* DATA BLOCK *

───

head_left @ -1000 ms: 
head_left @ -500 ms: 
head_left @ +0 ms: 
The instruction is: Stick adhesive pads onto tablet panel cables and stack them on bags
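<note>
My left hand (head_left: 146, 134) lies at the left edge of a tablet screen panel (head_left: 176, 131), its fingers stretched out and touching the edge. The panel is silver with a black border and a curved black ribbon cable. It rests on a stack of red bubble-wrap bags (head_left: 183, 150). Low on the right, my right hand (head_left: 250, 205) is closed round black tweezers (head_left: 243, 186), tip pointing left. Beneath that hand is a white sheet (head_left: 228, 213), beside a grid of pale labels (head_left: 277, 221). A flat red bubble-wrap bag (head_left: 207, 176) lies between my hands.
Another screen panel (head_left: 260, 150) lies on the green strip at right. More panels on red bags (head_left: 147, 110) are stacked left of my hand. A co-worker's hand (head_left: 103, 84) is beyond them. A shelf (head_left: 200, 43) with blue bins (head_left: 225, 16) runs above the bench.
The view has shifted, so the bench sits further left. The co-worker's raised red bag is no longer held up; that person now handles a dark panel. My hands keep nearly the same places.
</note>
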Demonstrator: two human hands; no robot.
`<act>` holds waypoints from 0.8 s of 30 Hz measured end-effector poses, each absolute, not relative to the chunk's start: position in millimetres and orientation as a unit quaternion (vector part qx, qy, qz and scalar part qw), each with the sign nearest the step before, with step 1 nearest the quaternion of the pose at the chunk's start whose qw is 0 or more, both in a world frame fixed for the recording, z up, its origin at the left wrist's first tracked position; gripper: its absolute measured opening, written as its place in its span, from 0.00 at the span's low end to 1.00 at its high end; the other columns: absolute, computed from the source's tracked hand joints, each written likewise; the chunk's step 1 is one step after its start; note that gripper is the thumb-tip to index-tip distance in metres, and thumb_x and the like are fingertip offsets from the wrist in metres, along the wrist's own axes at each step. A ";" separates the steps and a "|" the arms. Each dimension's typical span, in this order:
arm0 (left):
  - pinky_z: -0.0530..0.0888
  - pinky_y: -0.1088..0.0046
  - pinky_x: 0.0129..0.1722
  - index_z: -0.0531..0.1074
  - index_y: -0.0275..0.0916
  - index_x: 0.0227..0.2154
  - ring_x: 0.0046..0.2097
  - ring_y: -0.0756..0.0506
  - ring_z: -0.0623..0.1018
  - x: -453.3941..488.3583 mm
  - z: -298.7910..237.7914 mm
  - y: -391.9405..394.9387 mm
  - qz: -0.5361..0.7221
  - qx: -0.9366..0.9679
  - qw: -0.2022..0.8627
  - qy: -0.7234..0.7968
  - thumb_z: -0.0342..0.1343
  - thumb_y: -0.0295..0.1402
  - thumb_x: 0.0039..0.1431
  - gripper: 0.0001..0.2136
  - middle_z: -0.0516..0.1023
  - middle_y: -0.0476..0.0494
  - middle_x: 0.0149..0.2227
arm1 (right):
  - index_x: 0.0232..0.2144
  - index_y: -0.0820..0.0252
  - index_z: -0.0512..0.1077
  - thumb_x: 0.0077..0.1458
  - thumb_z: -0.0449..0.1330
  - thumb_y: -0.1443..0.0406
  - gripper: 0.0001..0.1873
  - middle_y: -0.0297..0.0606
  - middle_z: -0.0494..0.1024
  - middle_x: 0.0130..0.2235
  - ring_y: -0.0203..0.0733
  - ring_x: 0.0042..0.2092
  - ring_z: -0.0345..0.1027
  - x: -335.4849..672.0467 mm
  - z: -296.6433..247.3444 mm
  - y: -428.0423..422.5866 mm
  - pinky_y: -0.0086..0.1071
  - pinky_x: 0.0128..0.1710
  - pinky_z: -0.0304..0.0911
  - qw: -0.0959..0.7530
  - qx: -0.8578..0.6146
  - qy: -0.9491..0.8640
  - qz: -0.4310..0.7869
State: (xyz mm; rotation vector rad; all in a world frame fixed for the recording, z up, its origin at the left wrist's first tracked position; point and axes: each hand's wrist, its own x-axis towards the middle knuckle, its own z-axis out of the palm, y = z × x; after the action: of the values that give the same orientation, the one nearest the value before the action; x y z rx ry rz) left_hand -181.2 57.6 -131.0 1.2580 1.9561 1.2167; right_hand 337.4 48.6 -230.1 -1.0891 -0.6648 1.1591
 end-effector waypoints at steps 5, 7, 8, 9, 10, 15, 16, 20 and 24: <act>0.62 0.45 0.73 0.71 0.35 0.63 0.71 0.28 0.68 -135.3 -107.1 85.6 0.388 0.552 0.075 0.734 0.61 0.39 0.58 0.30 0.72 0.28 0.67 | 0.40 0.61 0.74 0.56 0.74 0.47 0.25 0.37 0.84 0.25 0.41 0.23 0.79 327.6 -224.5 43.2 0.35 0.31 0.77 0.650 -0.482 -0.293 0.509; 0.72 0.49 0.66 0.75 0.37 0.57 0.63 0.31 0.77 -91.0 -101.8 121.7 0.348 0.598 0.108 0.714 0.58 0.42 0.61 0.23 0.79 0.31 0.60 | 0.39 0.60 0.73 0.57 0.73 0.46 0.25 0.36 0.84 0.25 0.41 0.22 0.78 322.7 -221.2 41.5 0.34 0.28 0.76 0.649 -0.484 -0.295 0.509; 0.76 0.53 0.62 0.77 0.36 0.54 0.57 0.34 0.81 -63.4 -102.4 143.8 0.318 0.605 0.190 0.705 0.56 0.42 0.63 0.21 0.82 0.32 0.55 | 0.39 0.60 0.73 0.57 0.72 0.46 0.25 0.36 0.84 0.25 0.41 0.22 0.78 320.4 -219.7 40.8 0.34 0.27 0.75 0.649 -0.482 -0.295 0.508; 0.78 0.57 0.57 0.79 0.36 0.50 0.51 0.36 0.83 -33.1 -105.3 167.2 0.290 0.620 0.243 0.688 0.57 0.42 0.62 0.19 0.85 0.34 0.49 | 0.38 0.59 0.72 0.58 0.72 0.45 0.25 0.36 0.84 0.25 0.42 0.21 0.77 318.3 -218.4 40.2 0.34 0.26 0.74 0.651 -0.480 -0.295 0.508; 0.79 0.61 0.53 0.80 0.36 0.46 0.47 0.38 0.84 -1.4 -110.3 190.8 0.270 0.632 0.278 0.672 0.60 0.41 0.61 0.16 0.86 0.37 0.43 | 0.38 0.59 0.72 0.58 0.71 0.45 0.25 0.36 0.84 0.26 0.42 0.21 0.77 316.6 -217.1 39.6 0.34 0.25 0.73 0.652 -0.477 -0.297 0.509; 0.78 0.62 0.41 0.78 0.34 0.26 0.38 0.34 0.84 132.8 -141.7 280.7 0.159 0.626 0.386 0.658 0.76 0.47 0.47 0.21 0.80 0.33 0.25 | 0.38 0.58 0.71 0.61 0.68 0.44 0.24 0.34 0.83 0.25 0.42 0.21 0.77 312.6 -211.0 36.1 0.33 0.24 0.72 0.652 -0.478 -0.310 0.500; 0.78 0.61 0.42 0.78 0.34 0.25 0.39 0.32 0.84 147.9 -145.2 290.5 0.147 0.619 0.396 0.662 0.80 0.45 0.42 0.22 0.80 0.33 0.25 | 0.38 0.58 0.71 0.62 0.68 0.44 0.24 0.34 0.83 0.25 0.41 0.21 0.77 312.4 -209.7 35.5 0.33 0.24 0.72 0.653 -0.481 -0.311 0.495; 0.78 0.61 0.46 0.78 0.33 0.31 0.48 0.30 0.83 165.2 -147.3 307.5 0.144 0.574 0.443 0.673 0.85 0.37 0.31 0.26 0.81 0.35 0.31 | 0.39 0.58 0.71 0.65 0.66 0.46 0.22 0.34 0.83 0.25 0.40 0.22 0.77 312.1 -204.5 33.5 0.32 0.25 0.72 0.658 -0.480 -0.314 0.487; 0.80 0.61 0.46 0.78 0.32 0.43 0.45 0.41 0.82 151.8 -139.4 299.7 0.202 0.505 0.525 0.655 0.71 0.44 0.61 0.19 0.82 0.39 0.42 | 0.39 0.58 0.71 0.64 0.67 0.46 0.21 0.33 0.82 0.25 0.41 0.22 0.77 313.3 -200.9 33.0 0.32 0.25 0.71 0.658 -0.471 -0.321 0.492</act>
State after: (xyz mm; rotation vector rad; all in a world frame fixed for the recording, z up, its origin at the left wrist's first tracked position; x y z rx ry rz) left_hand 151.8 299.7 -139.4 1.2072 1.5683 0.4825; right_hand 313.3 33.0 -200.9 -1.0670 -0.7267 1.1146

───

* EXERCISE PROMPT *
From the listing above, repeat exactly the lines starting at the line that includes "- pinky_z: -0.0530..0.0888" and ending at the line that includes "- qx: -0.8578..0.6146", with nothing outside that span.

* REPLY TO THE EXERCISE *
  - pinky_z: -0.0530..0.0888
  - pinky_y: -0.1088..0.0046
  - pinky_x: 0.0129..0.1722
  - index_z: -0.0531..0.1074
  - index_y: -0.0275..0.0916
  - index_x: 0.0227..0.2154
  - ring_x: 0.0046..0.2097
  - ring_y: -0.0756..0.0506
  - ring_z: -0.0623..0.1018
  - x: -453.3941..488.3583 mm
  - z: -298.7910..237.7914 mm
  - y: -391.9405..394.9387 mm
  - qz: -0.5361..0.7221
  - qx: -0.9366..0.9679
  - qw: -0.2022..0.8627
  - qy: -0.7234..0.7968
  - thumb_z: -0.0342..0.1343
  - thumb_y: -0.0295..0.1402
  - thumb_x: 0.0039..0.1431
  - gripper: 0.0001..0.2136
  - middle_z: -0.0516..0.1023
  - middle_y: -0.0476..0.0494
  - middle_x: 0.0149..0.2227
arm1 (right):
  - index_x: 0.0232..0.2144
  - index_y: -0.0820..0.0252
  - index_z: -0.0512..0.1077
  - thumb_x: 0.0077..0.1458
  - thumb_z: -0.0449..0.1330
  - thumb_y: -0.1443..0.0406
  - gripper: 0.0001..0.1873
  - middle_y: -0.0297..0.0606
  - middle_z: -0.0494..0.1024
  - middle_x: 0.0130..0.2235
  - ring_y: -0.0203..0.0733
  - ring_x: 0.0042..0.2092
  - ring_z: -0.0345..0.1027
  - x: -335.4849..672.0467 mm
  - z: -296.6433..247.3444 mm
  - y: -428.0423..422.5866 mm
  - pinky_y: -0.0086..0.1071
  - pinky_x: 0.0128..0.1710
  - pinky_z: -0.0304..0.0911
  - qw: -0.0959..0.7530
  - qx: -0.8578..0.6146

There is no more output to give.